=== EXERCISE DETAILS ===
Go through the material below and please tally the lines that hold the word "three"; the number alone is the answer.

GIVEN RECORDS section start

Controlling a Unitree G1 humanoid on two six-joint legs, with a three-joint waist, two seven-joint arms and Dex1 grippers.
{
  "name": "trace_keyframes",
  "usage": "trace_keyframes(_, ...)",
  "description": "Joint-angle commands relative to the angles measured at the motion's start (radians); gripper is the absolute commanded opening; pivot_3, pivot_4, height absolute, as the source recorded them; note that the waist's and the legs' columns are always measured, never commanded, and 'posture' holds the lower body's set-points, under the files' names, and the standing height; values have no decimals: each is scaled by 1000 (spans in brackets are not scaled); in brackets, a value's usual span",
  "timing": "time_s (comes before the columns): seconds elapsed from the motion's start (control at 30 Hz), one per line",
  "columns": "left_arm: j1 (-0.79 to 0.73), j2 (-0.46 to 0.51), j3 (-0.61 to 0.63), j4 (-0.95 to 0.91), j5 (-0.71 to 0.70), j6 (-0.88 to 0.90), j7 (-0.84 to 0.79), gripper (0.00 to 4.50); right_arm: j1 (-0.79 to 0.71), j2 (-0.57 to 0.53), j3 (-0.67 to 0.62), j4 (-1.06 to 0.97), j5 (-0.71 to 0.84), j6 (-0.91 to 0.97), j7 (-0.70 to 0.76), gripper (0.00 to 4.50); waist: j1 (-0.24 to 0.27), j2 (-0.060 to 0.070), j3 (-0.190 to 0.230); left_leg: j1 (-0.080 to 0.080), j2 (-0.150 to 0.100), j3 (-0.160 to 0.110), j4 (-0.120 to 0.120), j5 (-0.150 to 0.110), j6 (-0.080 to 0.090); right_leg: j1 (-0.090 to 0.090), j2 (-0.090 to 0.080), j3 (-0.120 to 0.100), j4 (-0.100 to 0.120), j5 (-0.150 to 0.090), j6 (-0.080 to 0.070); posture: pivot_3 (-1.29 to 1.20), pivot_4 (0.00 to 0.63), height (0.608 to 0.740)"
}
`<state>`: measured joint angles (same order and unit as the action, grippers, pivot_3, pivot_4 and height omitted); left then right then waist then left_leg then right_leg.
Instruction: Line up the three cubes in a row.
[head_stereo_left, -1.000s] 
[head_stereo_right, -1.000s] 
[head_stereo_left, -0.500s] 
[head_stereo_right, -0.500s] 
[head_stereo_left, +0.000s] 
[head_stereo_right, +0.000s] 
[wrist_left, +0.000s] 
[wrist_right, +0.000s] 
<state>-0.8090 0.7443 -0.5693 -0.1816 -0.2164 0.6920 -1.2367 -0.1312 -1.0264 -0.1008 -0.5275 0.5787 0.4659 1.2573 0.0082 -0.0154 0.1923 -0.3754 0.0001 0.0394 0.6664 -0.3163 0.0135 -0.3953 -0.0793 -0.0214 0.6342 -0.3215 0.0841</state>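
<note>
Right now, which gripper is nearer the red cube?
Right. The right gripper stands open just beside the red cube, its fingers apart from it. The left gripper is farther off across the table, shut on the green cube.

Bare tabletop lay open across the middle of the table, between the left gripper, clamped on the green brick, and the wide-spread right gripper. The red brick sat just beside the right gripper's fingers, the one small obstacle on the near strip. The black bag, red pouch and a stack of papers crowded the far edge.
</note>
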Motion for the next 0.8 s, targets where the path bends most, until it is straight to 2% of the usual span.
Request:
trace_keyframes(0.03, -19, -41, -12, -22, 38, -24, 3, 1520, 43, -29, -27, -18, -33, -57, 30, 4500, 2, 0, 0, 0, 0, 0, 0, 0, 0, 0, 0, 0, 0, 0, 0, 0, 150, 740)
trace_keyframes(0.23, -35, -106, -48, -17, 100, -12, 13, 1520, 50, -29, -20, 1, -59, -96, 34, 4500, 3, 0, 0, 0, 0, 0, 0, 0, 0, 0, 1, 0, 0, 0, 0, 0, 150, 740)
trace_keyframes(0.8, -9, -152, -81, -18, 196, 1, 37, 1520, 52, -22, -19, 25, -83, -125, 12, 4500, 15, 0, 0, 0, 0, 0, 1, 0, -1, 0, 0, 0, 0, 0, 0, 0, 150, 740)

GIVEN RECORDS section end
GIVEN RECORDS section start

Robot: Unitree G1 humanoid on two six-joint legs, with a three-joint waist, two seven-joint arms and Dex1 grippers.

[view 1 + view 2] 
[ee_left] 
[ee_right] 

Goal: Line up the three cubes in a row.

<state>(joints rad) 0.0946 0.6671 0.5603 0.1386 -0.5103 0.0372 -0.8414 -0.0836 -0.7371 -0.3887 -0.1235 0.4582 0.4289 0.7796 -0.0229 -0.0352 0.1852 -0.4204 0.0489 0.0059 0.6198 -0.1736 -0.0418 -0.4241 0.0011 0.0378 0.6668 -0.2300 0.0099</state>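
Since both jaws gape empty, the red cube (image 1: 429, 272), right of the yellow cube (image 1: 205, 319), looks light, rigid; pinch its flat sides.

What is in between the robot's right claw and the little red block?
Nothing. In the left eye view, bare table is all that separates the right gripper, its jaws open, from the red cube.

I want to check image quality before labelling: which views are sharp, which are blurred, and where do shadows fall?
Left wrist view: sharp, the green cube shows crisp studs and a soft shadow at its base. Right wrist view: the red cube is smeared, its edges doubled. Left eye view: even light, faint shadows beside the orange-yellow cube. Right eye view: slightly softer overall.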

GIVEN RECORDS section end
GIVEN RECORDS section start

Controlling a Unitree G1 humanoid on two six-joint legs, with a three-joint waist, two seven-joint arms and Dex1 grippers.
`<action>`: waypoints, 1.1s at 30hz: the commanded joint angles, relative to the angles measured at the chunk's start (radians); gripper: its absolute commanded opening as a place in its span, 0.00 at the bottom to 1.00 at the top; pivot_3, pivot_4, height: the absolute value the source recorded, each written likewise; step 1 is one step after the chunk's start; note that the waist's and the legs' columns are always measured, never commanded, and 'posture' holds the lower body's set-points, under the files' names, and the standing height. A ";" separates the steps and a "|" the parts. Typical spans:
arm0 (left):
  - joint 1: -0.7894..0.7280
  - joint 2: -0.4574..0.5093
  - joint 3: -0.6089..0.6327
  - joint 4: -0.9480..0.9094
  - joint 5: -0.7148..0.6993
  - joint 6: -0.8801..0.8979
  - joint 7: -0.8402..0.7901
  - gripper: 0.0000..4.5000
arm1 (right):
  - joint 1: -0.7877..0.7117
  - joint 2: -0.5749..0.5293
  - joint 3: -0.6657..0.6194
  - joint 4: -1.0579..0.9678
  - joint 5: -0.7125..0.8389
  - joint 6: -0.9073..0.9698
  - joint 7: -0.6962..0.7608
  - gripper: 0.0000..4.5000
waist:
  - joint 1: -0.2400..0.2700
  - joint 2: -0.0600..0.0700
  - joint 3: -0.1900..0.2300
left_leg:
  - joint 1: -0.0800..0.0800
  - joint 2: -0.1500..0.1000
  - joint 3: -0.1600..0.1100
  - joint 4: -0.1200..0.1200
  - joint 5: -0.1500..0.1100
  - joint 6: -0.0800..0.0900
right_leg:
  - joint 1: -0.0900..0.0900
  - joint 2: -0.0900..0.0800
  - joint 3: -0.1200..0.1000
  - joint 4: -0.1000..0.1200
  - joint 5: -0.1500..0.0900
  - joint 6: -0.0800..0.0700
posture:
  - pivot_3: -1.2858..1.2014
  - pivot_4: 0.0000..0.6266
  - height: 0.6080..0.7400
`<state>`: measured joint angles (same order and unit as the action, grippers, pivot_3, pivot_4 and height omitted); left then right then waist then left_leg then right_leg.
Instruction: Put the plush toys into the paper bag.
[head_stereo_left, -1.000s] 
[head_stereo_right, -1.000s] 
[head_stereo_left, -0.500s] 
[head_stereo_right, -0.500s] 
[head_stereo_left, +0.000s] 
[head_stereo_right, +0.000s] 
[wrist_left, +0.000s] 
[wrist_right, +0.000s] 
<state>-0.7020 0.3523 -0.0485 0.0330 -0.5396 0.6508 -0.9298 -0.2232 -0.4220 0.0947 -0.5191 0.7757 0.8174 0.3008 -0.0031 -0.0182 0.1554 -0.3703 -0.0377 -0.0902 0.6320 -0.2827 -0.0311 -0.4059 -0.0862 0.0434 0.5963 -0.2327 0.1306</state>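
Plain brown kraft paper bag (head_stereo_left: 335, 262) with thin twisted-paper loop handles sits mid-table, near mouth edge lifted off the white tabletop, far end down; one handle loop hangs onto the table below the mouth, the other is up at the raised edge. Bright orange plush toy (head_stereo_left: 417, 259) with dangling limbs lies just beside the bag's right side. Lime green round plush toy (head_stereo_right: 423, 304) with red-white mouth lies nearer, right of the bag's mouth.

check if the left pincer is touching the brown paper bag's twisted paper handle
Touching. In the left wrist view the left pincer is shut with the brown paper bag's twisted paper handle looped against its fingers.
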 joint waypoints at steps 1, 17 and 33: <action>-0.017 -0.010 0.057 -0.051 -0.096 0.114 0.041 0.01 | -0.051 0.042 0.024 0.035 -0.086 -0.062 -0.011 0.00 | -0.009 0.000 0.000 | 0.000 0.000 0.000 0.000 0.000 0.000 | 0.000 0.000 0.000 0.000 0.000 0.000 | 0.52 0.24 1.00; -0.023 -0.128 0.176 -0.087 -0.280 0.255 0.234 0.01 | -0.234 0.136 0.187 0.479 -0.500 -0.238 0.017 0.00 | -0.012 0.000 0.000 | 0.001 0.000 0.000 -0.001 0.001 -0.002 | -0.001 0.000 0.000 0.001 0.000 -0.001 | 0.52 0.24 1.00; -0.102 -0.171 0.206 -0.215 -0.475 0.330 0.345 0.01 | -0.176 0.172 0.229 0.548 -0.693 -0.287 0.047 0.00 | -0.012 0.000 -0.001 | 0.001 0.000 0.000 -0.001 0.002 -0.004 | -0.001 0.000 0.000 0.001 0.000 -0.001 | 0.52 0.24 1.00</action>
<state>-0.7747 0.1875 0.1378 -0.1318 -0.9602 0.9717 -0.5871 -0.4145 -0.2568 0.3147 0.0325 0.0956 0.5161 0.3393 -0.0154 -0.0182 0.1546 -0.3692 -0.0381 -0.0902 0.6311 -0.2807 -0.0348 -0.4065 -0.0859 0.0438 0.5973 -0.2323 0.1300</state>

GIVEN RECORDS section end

=== ANSWER SPACE ===
5